- **Assigned task**
Print the whole listing exactly.

Start of Records shown

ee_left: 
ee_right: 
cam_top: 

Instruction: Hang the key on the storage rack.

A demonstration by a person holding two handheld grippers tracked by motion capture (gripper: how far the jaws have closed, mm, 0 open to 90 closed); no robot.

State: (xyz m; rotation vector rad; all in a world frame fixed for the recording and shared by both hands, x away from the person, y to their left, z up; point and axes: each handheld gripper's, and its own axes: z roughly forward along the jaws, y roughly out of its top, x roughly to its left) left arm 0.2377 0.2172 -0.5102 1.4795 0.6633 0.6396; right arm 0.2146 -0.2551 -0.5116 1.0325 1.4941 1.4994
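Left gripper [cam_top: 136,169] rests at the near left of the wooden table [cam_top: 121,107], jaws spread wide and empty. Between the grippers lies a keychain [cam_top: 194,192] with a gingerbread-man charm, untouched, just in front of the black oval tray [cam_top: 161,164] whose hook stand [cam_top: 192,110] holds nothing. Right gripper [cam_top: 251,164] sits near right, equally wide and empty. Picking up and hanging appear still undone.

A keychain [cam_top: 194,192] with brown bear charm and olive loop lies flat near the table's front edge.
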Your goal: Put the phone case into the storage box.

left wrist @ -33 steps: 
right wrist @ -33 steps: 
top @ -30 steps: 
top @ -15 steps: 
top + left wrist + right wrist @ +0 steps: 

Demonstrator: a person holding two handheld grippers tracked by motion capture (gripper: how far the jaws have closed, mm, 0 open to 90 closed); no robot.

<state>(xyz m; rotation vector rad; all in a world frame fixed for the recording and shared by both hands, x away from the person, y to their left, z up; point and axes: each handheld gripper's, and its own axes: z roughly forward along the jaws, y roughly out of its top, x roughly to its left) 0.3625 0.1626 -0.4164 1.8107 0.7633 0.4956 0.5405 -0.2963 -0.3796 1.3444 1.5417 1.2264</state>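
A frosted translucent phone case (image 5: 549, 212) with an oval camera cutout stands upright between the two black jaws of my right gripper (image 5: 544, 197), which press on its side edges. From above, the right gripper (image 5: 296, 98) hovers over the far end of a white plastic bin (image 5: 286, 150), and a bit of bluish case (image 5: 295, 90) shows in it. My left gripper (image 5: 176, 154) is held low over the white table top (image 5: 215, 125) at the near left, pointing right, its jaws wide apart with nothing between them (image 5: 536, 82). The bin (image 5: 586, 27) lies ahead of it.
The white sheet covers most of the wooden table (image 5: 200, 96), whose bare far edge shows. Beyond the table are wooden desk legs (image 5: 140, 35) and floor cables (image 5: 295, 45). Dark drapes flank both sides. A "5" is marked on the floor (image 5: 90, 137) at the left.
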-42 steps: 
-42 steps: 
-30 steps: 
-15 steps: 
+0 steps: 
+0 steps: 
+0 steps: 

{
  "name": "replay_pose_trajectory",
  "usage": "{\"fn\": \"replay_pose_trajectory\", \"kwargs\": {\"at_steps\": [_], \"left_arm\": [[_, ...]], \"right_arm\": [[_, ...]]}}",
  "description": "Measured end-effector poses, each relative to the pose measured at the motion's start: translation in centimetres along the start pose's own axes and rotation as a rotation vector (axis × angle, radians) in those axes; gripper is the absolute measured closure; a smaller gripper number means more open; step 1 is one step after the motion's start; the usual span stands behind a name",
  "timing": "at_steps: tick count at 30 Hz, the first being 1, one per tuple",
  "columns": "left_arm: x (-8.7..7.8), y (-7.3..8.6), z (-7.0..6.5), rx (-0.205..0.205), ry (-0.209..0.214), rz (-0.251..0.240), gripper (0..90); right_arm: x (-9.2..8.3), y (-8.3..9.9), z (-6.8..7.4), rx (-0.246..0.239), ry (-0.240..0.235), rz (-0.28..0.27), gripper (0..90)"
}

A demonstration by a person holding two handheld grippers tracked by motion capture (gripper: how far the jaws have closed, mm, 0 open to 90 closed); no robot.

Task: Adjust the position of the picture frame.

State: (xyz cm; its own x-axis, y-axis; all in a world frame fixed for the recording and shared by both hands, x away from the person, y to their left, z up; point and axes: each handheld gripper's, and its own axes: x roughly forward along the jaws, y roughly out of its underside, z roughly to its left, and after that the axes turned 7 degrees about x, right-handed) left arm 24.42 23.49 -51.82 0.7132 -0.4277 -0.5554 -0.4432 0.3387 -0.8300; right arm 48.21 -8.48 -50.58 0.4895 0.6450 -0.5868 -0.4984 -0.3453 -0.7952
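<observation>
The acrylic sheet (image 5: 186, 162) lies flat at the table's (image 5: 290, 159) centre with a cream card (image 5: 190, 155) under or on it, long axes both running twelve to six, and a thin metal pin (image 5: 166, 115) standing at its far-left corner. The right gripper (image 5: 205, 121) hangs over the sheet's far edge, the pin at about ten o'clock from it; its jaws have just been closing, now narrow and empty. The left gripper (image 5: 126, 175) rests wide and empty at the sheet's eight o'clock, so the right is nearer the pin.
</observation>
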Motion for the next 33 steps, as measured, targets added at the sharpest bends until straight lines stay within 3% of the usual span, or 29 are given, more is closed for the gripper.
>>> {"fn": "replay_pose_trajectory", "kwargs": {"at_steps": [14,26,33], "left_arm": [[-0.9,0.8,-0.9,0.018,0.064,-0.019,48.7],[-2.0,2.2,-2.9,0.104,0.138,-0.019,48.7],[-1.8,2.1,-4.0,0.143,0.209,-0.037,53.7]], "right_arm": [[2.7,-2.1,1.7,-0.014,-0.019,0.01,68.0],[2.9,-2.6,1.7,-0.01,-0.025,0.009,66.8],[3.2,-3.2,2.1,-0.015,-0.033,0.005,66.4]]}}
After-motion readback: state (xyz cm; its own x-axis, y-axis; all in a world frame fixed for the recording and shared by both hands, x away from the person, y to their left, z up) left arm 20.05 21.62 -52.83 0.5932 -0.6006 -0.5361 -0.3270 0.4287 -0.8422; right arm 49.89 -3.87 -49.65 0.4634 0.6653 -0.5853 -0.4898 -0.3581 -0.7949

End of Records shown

- **Answer for the task**
ee_left: 
ee_right: 
cam_top: 

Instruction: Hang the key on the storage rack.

A demonstration by a person holding two handheld grippers tracked by motion capture (gripper: how far the jaws have closed, mm, 0 open to 90 closed); no robot.

State: (xyz m; rotation vector rad; all in a world frame fixed for the recording and shared by both hands, x away from the person, y to their left, z up; point and axes: each handheld gripper's, and its own axes: z roughly forward along the jaws, y roughly out of its top, x roughly to its left) left arm 0.2377 0.2172 -0.5102 1.4795 0.6633 0.6396; right arm 0.2146 -0.2551 -0.5116 1.0325 1.4941 1.4994
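Left gripper [cam_top: 136,169] rests at the near left of the wooden table [cam_top: 121,107], jaws spread wide and empty. Between the grippers lies a keychain [cam_top: 194,192] with a gingerbread-man charm, untouched, just in front of the black oval tray [cam_top: 161,164] whose hook stand [cam_top: 192,110] holds nothing. Right gripper [cam_top: 251,164] sits near right, equally wide and empty. Picking up and hanging appear still undone.

A keychain [cam_top: 194,192] with brown bear charm and olive loop lies flat near the table's front edge.
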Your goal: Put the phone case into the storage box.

left wrist @ -33 steps: 
right wrist @ -33 steps: 
top @ -30 steps: 
top @ -15 steps: 
top + left wrist + right wrist @ +0 steps: 

Demonstrator: a person holding two handheld grippers tracked by motion capture (gripper: how far the jaws have closed, mm, 0 open to 90 closed); no robot.

<state>(xyz m; rotation vector rad; all in a world frame fixed for the recording and shared by both hands, x away from the person, y to their left, z up; point and axes: each handheld gripper's, and its own axes: z roughly forward along the jaws, y roughly out of its top, x roughly to its left) 0.3625 0.1626 -0.4164 1.8107 0.7633 0.4956 0.5405 -0.2963 -0.3796 1.3444 1.5417 1.2264</state>
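A frosted translucent phone case (image 5: 549, 212) with an oval camera cutout stands upright between the two black jaws of my right gripper (image 5: 544, 197), which press on its side edges. From above, the right gripper (image 5: 296, 98) hovers over the far end of a white plastic bin (image 5: 286, 150), and a bit of bluish case (image 5: 295, 90) shows in it. My left gripper (image 5: 176, 154) is held low over the white table top (image 5: 215, 125) at the near left, pointing right, its jaws wide apart with nothing between them (image 5: 536, 82). The bin (image 5: 586, 27) lies ahead of it.
The white sheet covers most of the wooden table (image 5: 200, 96), whose bare far edge shows. Beyond the table are wooden desk legs (image 5: 140, 35) and floor cables (image 5: 295, 45). Dark drapes flank both sides. A "5" is marked on the floor (image 5: 90, 137) at the left.
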-42 steps: 
-42 steps: 
-30 steps: 
-15 steps: 
+0 steps: 
+0 steps: 
+0 steps: 

{
  "name": "replay_pose_trajectory",
  "usage": "{\"fn\": \"replay_pose_trajectory\", \"kwargs\": {\"at_steps\": [_], \"left_arm\": [[_, ...]], \"right_arm\": [[_, ...]]}}",
  "description": "Measured end-effector poses, each relative to the pose measured at the motion's start: translation in centimetres along the start pose's own axes and rotation as a rotation vector (axis × angle, radians) in those axes; gripper is the absolute measured closure; a smaller gripper number means more open; step 1 is one step after the motion's start; the usual span stands behind a name",
  "timing": "at_steps: tick count at 30 Hz, the first being 1, one per tuple",
  "columns": "left_arm: x (-8.7..7.8), y (-7.3..8.6), z (-7.0..6.5), rx (-0.205..0.205), ry (-0.209..0.214), rz (-0.251..0.240), gripper (0..90); right_arm: x (-9.2..8.3), y (-8.3..9.9), z (-6.8..7.4), rx (-0.246..0.239), ry (-0.240..0.235), rz (-0.28..0.27), gripper (0..90)"
}

A demonstration by a person holding two handheld grippers tracked by motion capture (gripper: how far the jaws have closed, mm, 0 open to 90 closed); no robot.

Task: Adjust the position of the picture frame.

State: (xyz cm; its own x-axis, y-axis; all in a world frame fixed for the recording and shared by both hands, x away from the person, y to their left, z up; point and axes: each handheld gripper's, and its own axes: x roughly forward along the jaws, y roughly out of its underside, z roughly to its left, and after that the axes turned 7 degrees about x, right-handed) left arm 24.42 23.49 -51.82 0.7132 -0.4277 -0.5554 -0.4432 0.3387 -0.8300; right arm 48.21 -8.48 -50.58 0.4895 0.6450 -0.5868 -0.4984 -0.3453 -0.7952
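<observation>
The acrylic sheet (image 5: 186, 162) lies flat at the table's (image 5: 290, 159) centre with a cream card (image 5: 190, 155) under or on it, long axes both running twelve to six, and a thin metal pin (image 5: 166, 115) standing at its far-left corner. The right gripper (image 5: 205, 121) hangs over the sheet's far edge, the pin at about ten o'clock from it; its jaws have just been closing, now narrow and empty. The left gripper (image 5: 126, 175) rests wide and empty at the sheet's eight o'clock, so the right is nearer the pin.
</observation>
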Motion for the next 33 steps, as measured, targets added at the sharpest bends until straight lines stay within 3% of the usual span, or 29 are given, more is closed for the gripper.
>>> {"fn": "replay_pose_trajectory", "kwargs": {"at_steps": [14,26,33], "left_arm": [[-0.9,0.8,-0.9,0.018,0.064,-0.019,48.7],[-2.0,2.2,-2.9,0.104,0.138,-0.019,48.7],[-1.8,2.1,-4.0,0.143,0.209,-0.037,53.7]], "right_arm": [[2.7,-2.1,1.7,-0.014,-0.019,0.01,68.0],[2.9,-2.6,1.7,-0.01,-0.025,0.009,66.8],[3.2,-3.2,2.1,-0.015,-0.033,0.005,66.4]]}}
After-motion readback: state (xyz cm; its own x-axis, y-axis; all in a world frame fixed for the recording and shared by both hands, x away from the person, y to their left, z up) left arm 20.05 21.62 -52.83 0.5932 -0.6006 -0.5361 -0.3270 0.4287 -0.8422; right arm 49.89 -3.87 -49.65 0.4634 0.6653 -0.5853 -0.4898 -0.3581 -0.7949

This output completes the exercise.